We were told that, when we left the EU, we would be world-beating on employment rights, and that our rights could exceed those of the bloc after Brexit, but now, with IR35, we are heading for zero employment rights. The Government always said that this would not be a race to the bottom, so they need to put their money where their mouth is. There is nothing like a global pandemic to concentrate the mind. We have heard slogans such as, “We’re all in this together”. To stop all these Government utterances from being just hollow words, we need action. Snappy slogans are not enough.
It is true that we find ourselves in a very serious situation. The number of workers on UK payrolls was down by more than 600,000 between March and May. Of course, the Government are attempting to redress the situation with the Business and Planning Bill and the Corporate Insolvency and Governance Bill. We also hope that we can end lockdown as soon as possible. Certainly, the Prime Minister is talking the talk in terms of build, build, build. That is all very good. We have infrastructure needs; let us meet them. There are no massive spending projects. The problem with them is that they are often hugely bogged down in cost overruns.
I want to say a bit about tax simplification. That is the genesis of this whole debate on IR35 and the loan charge. There is also our hugely ineffective, inefficient and long tax code—longer than India’s—and that is after 10 years of Conservative Government. I think that there is a new wind breathing through No.10, and I hope that we are going to be bold about tax reform. Are there any taxes that we can abolish completely or replace with simpler alternatives? We have created this massive tax avoidance industry, which has sucked many people with quite moderate means into its claws. Let me cite as one example, inheritance tax at 40%. We have to understand how people act. At a rate of 40%, most people are willing to make a significant investment to reduce the effectiveness of that rate. I am not condoning that behaviour, but if someone were left a million pounds and if the state said that it would take £400,000, they might begin to think that it is worth spending £40,000 or £50,000 on tax advice as a way of lessening their payment of tax. All sorts of complicated trusts and avoidance schemes are available to those who recognise that they can avoid paying tax. The result is less money for the Treasury to spend on the things that we need.
On this debate about the loan charge, it is natural that politicians should want to close down loopholes, but often, in closing down loopholes, we are affecting people of quite modest means. It is true that as a level of complexity involves means, those loopholes are usually available to those who have the resources to investigate them, but not necessarily. An entire industry has been created around how to lessen our tax burden, inheritance or otherwise, and I think that the Government are, in a way, responsible for this kind of behaviour.

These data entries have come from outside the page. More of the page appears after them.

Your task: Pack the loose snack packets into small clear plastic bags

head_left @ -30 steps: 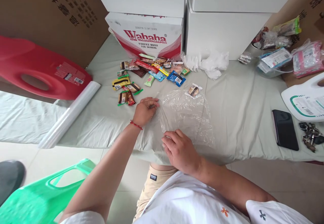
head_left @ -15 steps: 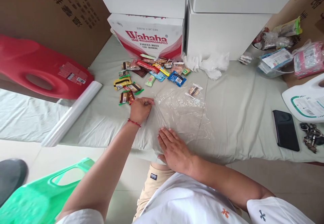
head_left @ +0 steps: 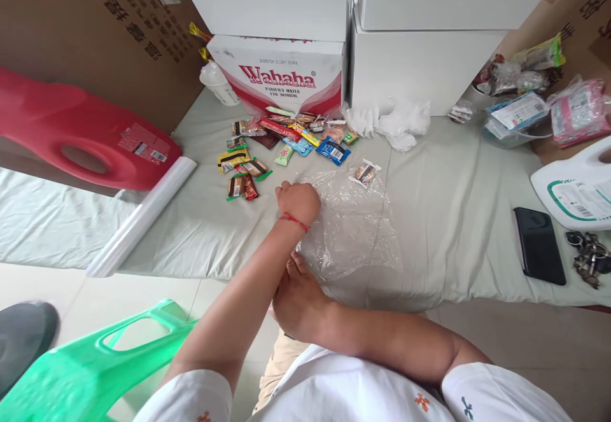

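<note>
A: So, entry one: the film (head_left: pixel 351 231). Where does it lie?
B: Flat but creased on the bed (head_left: pixel 443 174), near the front edge, mid-view. It is clear plastic, and the bedsheet shows through.
A: Left hand (head_left: pixel 298 200)?
B: At the film's 10 o'clock corner. Clenched into a fist, knuckles up, with the film's edge gathered under the fingers. Red cord at the wrist.
A: Right hand (head_left: pixel 298 295)?
B: At the film's 7 o'clock corner, by the bed's edge. The left forearm crosses over it and hides most of the fingers. The thumb sits at the film's edge. Gripping or loose: cannot tell.
A: Surroundings, film as dial centre?
B: 12 o'clock: one packet (head_left: pixel 366 170) at the far edge, touching or just beside, cannot tell which.
B: 11 o'clock: snacks (head_left: pixel 286 139) in a loose pile, near but apart from the film. Behind them a box (head_left: pixel 281 75) printed "Wahaha".
B: 9 o'clock: a roll (head_left: pixel 143 215) lying aslant, well apart, its far end just beside a red jug (head_left: pixel 81 132).
B: 3 o'clock: a phone (head_left: pixel 538 244), well apart, with keys (head_left: pixel 585 256) just beside it, further out.
B: 2 o'clock: a white jug (head_left: pixel 577 189) on its side.
B: 8 o'clock, off the bed: a green stool (head_left: pixel 95 358).
</note>
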`<action>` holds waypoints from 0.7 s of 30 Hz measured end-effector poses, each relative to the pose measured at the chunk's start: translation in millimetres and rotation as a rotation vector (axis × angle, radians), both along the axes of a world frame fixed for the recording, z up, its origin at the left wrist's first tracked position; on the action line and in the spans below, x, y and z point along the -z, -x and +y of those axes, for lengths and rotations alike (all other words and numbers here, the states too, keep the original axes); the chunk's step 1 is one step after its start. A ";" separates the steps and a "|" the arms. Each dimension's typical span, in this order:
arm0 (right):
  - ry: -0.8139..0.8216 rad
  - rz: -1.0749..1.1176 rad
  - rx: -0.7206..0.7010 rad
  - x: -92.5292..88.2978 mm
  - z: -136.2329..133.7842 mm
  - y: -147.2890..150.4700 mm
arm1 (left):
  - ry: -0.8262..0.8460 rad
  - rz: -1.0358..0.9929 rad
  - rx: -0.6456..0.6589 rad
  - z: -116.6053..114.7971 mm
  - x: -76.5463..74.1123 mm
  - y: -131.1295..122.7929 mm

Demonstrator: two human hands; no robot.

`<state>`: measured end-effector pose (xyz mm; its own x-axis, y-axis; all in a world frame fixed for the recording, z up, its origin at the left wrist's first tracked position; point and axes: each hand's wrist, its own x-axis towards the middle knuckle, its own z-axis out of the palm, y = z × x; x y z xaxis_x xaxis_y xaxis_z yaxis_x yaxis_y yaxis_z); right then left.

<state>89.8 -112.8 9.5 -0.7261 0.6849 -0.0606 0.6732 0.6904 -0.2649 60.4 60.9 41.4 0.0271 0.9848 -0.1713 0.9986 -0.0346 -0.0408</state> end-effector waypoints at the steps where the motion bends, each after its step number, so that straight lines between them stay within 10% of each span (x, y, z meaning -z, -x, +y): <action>1: 0.030 0.021 -0.038 -1.5 -1.2 0.4 | -0.050 -0.022 -0.006 -6.7 6.5 -1.2; 6: 0.305 0.158 -0.228 -27.7 7.7 -31.7 | -0.256 -0.200 0.011 -36.0 42.4 11.0; 10: 0.239 0.336 0.062 -47.4 51.2 -75.0 | -0.206 -0.249 0.077 -48.7 55.8 20.6; 21: -0.091 0.016 0.593 21.0 117.1 -205.8 | -0.189 -0.239 0.005 -53.5 49.7 32.0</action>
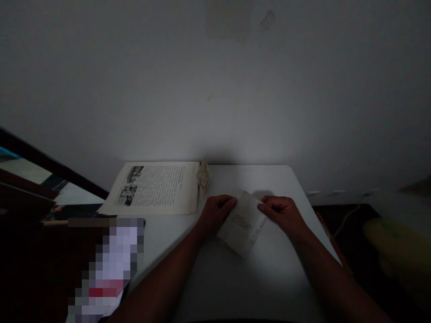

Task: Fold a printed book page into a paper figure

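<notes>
A small square of printed paper (240, 224) is held up over the white table, one corner pointing away from me. My left hand (217, 211) pinches its upper left edge between thumb and fingers. On the opposite side, my right hand (281, 213) grips the upper right edge, thumb on top. Lines of print show on the paper's face and along its right edge; whether it is folded in layers I cannot tell. Beyond my left hand stands a small folded paper shape (204, 175) with print on it.
A stack of printed pages (155, 188) lies at the table's back left, against the wall (161, 89). A blurred-out, pixelated object (111, 264) is at the left front edge of the white table (266, 179). A yellowish item (397, 251) and a cable (348, 215) are at right.
</notes>
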Tool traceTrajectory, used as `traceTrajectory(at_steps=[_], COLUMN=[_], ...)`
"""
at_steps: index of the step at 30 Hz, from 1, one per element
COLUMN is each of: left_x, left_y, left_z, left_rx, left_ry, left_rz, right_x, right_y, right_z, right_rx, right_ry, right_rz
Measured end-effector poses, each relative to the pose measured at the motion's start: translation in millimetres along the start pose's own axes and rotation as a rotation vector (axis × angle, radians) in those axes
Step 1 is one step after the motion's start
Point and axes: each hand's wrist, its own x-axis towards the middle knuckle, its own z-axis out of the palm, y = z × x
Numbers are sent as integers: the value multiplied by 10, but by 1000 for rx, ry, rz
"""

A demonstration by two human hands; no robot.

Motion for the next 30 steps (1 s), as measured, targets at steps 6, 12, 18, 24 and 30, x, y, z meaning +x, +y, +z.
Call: traceTrajectory(at_steps=[6,12,18,24,30], left_x=[-21,-35,-51,-46,-60], left_y=[33,74,86,30,11], left_z=[32,45,59,35,44], left_rx=[144,223,316,217,123], left_ry=[-8,-23,-27,15,63], left_rz=[36,48,45,68,56], right_x=[-1,11,10,15,39], right_y=[-6,-39,-70,21,42], right_z=[15,39,55,125,183], right_rx=[-128,-216,-249,-68,294], right_ry=[-83,-115,-87,188,80], right_rz=[-42,-76,-94,43,243])
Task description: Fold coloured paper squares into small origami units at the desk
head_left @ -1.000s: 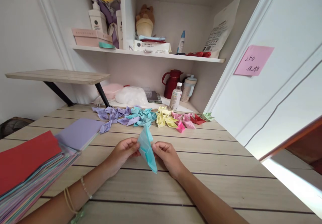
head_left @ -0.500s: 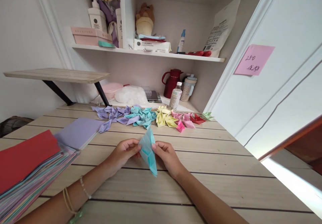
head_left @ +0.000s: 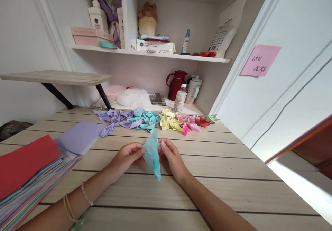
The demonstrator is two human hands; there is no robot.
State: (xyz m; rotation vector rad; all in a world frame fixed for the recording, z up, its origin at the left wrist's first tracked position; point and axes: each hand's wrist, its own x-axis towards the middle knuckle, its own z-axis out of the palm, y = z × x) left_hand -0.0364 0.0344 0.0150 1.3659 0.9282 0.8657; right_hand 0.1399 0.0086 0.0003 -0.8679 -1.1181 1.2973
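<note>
1. The left forearm enters at the lower left corner of the frame and slants up toward the centre, with a beaded bracelet [head_left: 86, 194] and a yellow band [head_left: 67, 208] round it.
2. The left hand [head_left: 132, 152] is just left of centre, closed in a pinch: the thumb lies on the near face of the turquoise paper [head_left: 151, 153], and the other fingers are bent, partly hidden behind it.
3. That folded paper is at the centre of the frame, held up over the desk [head_left: 220, 165], one pointed end toward the top, the other toward the bottom and slightly right.
4. The right forearm rises from the bottom edge, right of centre, and leans up and left.
5. The right hand [head_left: 171, 156] is just right of the paper, half curled, its thumb pointing up and left beside the bent index finger. Its fingertips are at the paper's right edge, partly hidden; whether they grip it, I cannot tell.
6. Above both hands, folded paper pieces [head_left: 147, 120] in several colours run across the middle of the frame.
</note>
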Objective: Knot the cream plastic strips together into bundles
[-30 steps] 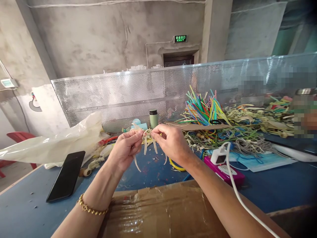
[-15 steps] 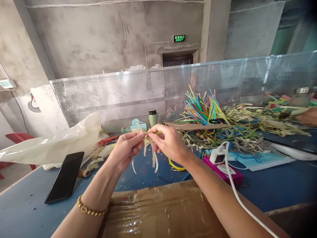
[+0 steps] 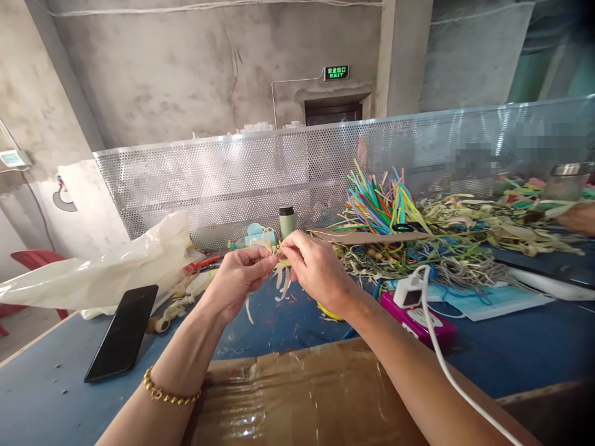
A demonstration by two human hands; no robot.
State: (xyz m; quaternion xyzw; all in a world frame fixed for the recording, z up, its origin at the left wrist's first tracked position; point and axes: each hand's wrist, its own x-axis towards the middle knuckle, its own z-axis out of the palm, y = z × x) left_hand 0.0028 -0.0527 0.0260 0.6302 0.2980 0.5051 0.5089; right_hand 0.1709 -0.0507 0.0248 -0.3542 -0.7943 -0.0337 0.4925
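Observation:
My left hand pinches a small bundle of pale fibre strips above the middle of the table. Right against it, my right hand is closed with thumb and fingertips on the same bundle. Several cream strips dangle below the fingertips, and thin ends stick up above them. How the strips are joined between my fingers is too small to make out. Behind my hands stand a green bottle with a black lid and a light-blue container.
A black phone and a plastic bag lie left. Cardboard covers the near edge. To the right are a magenta box with a white charger, a blue mask, colourful stems and heaped strips. Another person's hand shows far right.
The dangling strips have risen and bunched closer under my fingers. My fingertips have shifted slightly, with both hands staying together on the bundle.

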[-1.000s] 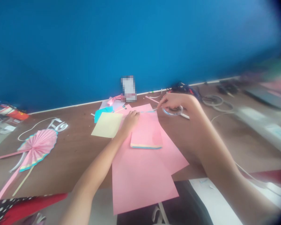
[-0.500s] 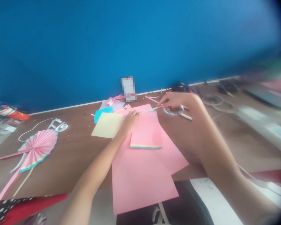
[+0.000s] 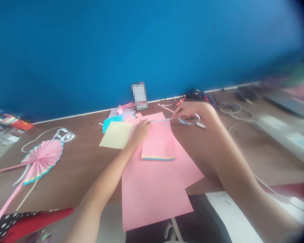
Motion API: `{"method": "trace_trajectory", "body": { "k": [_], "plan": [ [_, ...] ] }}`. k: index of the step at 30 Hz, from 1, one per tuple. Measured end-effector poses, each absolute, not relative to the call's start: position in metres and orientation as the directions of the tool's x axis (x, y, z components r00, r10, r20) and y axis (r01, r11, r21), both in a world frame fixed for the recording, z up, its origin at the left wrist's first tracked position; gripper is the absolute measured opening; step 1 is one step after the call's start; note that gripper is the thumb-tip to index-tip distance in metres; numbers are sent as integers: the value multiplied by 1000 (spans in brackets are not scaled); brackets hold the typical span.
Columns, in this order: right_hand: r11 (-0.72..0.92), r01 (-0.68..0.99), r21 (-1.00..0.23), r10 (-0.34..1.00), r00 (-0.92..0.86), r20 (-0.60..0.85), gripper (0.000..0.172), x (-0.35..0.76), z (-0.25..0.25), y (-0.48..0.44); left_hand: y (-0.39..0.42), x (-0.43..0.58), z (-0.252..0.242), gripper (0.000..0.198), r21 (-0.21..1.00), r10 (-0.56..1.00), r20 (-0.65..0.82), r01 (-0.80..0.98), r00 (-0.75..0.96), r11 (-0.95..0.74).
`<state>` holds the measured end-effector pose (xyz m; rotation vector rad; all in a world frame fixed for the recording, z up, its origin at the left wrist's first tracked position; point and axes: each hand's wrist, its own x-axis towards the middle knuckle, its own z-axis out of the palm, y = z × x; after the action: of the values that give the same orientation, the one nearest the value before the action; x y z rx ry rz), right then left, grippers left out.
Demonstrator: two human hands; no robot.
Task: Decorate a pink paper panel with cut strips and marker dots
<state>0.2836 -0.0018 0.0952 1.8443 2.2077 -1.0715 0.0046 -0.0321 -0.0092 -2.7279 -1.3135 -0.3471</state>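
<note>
My left hand (image 3: 140, 130) lies with curled fingers on the top left corner of a small pink folded stack (image 3: 158, 141) and presses it down. That stack rests on large pink sheets (image 3: 152, 192). My right hand (image 3: 190, 109) is closed on a clear tape roll (image 3: 190, 120) just past the stack's top right corner. A thin strip (image 3: 162, 120) runs along the stack's top edge between the two hands. A pale yellow sheet (image 3: 115, 135) lies beside my left hand.
The brown table (image 3: 86, 158) meets a blue wall. A pink pleated paper fan (image 3: 42, 158) with long strips lies at the left. Cyan paper (image 3: 111, 120) and scraps sit at the back. Cables (image 3: 229, 108) and blurred items crowd the right.
My right hand has shifted a little to the right with the tape roll, and the strip now spans the stack's top edge. My left hand stays in place.
</note>
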Motion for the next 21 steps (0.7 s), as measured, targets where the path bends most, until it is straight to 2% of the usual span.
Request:
{"method": "trace_trajectory", "body": {
  "k": [8, 18, 21],
  "plan": [
    [33, 894, -446, 840, -267, -473, 44, 283, 97, -3, -31, 2, -12, 37, 29, 751, 252, 771, 610, -636],
    [6, 931, -365, 881, -178, -439, 30, 268, 102, -14, -34, 3, -9, 41, 28, 758, 246, 777, 604, -629],
    [38, 917, -397, 884, -217, -415, 26, 265, 105, -14, -34, 3, -9, 43, 18, 760, 246, 781, 602, -625]
  ]
}}
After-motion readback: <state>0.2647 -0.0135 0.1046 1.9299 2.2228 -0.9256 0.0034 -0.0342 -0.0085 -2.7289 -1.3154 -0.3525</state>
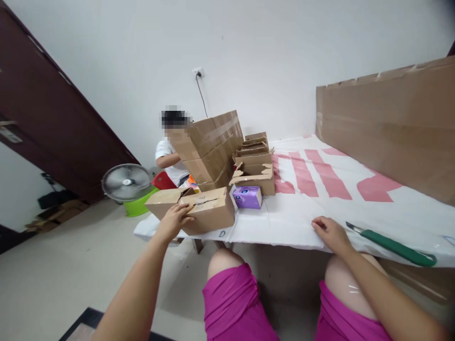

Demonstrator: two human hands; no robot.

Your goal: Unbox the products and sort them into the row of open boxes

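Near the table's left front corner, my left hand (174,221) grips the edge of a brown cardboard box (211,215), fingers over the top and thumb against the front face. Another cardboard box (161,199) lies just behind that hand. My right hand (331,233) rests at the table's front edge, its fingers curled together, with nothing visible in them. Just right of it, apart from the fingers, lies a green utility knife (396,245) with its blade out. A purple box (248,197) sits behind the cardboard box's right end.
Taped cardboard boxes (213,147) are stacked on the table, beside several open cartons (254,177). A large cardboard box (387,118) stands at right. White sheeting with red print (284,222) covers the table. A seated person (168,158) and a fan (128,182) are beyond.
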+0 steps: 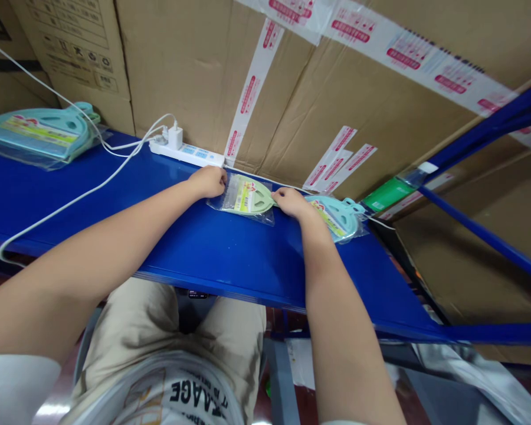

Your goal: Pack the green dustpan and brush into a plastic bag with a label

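A flat, rounded pale-green plastic item with a narrow handle end [262,198] lies on the blue shelf, inside a clear plastic bag [230,192] with a yellow-green label. My left hand [210,182] is closed at the left end of that bag, its fingers pinching the film. At the other end, my right hand [291,202] pinches the narrow handle end; its fingertips are partly hidden. Just right of my right hand lies a light-blue item of similar shape [345,215], bagged and labelled, partly covered by my wrist.
A bagged stack of light-blue items [39,133] sits at the far left. A white power strip [188,154] with cables stands along the back, before large cardboard boxes [194,71]. A green-labelled bottle [392,192] leans at the right by a blue metal frame [482,233].
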Demonstrator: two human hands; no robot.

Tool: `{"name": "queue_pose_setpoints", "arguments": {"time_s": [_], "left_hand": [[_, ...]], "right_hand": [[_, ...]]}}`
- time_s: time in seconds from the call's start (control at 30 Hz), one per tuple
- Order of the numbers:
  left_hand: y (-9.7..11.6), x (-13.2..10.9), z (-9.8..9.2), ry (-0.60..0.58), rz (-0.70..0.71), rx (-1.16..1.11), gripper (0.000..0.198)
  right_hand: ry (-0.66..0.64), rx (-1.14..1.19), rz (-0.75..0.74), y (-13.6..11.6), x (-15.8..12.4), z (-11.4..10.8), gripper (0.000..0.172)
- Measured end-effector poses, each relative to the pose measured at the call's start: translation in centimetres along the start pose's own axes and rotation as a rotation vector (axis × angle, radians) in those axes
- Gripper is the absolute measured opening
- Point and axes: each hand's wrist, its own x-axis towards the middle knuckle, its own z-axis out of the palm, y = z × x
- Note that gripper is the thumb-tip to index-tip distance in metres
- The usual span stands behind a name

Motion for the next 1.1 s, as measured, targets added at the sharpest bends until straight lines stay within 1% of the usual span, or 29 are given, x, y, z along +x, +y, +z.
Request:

The people who have taken advantage of these tax loopholes, often of modest means, are simply reacting to our hugely complex tax codes. Taxes need simplifying and they need lowering. I make that point because I hope the Minister will say something in his summing up about this. I hope that he tells us that the Government have an agenda, otherwise we will go on having these debates over and over again. Every time a new loophole is discovered, people will take advantage of it, often with the wrong sort of advice. Then the Government have to close the loophole, creating injustice, which we have heard all about in this debate.